Hasan Ismaiks 100-Millionen-Plan: Kann er den TSV 1860 München zurück an die Spitze führen?
Thea LübsHasan Ismaiks 100-Millionen-Plan: Kann er den TSV 1860 München zurück an die Spitze führen?
Hasan Ismaik, der bekannte Unternehmer und Aufsichtsratsvorsitzende des TSV 1860 München, hat seine langfristigen Ambitionen für den Verein erneut bekräftigt. Sein Ziel bleibt es, die traditionsreiche Mannschaft nach Jahren in den unteren Ligen zurück in die Spitze des deutschen Fußballs zu führen. Doch anhaltende Spannungen und finanzielle Herausforderungen prägen weiterhin den unsicheren Weg des Clubs in die Zukunft.
Ismaik stieg 2011 bei TSV 1860 München ein, als er Anteile am Verein erwarb und gleichzeitig die Führung des Aufsichtsrats übernahm. Zudem kaufte er Anteile an der Vermarktungsfirma H. I. Squared International. Seine frühen Investitionen sollten den Verein stabilisieren und den Grundstein für die Rückkehr in die Bundesliga legen.
Im Laufe der Jahre wurde seine Präsenz im Sechzger-Stadion – oft auch Waldstadion genannt – zum Symbol für sein Engagement.

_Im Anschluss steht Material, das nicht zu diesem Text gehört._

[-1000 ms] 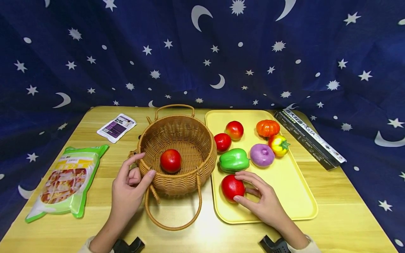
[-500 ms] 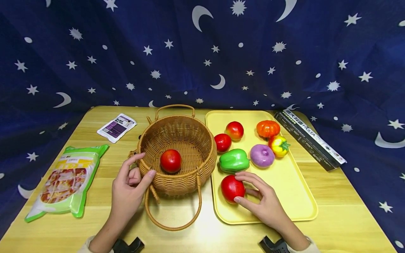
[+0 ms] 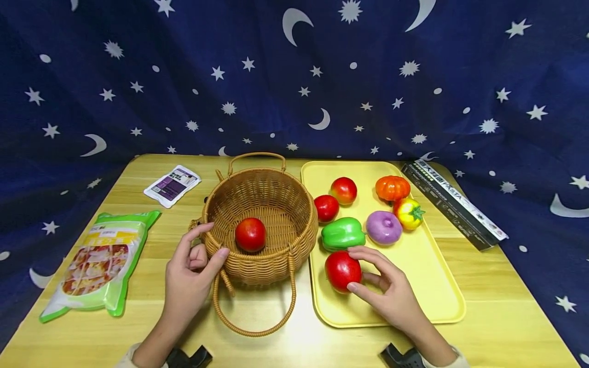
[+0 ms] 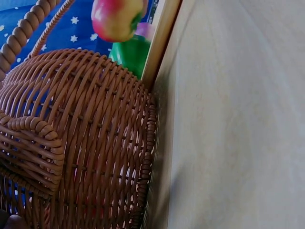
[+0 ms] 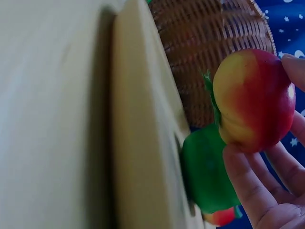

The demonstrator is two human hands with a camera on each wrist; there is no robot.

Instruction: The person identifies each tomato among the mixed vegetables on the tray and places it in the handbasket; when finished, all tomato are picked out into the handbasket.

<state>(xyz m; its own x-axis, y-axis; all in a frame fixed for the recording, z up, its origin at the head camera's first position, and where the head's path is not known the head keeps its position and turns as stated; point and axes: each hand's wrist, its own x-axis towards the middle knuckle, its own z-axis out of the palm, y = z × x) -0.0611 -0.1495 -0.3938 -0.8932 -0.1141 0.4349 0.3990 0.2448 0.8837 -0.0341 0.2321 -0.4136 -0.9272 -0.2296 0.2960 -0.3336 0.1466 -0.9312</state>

Trotz seiner Bemühungen blieb dem Club jedoch der ersehnte Erfolg verwehrt: Mehrere gescheiterte Aufstiegsversuche und interne Konflikte, insbesondere mit Vereinspräsident Robert Reisinger sowie der fangetriebenen Initiative Bündnis Zukunft 1860, belasteten die Entwicklung.
Ein weiteres Dauerproblem ist die Nutzung der Arena, die Uli Hoeneß für seinen eigenen Verein gepachtet hat und die weiterhin für Streit sorgt. Nun plant Ismaik, bis zu 100 Millionen Euro in die Kommanditgesellschaft auf Aktien (KGaA) des TSV 1860 München zu investieren. Die Mittel sollen die Mannschaft stärken, neue Investoren anziehen und die Hoffnung auf den Aufstieg in die erste Liga neu beleben.

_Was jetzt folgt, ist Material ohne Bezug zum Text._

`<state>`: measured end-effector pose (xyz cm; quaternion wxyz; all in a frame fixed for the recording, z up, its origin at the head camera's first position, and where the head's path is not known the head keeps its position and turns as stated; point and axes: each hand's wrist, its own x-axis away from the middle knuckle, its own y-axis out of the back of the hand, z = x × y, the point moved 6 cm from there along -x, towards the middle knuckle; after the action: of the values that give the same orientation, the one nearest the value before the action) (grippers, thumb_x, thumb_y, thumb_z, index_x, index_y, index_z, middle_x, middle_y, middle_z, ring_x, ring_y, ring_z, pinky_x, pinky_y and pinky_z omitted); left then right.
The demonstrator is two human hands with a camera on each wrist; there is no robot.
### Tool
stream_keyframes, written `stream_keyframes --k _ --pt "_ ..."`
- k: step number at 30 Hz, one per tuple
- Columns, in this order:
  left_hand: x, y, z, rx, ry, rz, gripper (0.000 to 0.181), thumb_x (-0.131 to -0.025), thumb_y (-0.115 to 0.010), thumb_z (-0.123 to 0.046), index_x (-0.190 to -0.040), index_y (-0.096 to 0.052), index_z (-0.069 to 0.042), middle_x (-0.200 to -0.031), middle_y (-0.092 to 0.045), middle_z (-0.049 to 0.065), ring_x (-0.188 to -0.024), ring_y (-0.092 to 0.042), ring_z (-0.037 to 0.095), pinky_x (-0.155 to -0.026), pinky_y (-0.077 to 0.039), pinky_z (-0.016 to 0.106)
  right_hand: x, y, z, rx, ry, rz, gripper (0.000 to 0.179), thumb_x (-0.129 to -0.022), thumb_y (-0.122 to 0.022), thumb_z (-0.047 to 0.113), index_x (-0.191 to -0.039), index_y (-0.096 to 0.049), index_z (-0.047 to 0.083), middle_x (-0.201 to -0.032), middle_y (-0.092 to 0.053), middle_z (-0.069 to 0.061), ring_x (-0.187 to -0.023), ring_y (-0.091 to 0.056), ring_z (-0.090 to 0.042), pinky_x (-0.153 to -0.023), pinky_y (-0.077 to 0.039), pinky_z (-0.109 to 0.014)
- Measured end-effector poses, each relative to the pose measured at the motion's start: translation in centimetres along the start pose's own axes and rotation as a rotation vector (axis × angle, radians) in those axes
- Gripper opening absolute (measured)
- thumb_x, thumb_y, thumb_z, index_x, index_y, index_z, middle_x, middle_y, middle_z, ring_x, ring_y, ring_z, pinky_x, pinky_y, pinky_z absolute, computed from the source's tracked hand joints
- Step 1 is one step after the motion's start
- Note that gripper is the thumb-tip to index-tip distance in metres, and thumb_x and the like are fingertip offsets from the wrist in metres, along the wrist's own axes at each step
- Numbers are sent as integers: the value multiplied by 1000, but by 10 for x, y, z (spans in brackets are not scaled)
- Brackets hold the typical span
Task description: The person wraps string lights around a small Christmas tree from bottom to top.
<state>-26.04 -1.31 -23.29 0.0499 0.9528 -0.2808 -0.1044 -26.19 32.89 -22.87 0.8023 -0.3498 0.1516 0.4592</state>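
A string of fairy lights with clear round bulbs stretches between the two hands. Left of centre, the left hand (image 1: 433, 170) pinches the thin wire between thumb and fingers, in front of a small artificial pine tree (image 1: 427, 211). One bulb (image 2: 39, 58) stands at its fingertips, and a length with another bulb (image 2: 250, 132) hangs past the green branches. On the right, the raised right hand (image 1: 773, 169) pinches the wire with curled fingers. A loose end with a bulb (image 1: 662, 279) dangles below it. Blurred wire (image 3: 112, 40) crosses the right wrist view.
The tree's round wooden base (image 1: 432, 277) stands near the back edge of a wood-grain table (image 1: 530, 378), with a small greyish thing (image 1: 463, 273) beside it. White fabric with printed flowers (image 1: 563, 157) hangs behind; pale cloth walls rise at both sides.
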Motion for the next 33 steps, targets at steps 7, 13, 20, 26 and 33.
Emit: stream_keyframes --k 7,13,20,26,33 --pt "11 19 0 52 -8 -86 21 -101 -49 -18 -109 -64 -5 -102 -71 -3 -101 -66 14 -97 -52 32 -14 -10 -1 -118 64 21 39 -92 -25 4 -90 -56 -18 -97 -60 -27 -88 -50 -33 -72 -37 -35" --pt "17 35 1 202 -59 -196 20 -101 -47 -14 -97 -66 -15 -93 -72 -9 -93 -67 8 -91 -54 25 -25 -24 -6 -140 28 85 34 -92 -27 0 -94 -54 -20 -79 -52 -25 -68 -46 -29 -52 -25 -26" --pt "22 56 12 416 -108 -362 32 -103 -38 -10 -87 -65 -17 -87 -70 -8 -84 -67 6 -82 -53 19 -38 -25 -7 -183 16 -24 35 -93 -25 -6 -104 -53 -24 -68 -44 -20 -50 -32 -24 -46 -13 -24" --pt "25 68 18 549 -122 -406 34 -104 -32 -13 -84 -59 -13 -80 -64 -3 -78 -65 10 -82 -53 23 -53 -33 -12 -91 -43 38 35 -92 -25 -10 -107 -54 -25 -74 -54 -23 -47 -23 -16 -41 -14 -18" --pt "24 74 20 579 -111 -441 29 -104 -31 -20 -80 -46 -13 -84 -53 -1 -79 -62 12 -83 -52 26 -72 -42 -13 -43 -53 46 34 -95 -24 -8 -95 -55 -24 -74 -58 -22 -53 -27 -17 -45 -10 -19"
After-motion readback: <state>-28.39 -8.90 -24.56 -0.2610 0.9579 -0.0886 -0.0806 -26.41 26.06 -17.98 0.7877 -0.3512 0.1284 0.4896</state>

Ismaiks jüngste finanzielle Zusagen markieren einen erneuten Vorstoß für die Wiederbelebung des TSV 1860 München. Doch der Verein muss interne Konflikte überwinden und mit früheren Rückschlägen umgehen, um aus Visionen Realität werden zu lassen. Der Erfolg hängt dabei sowohl von den Investitionen als auch von der Lösung der langjährigen internen Zerwürfnisse ab.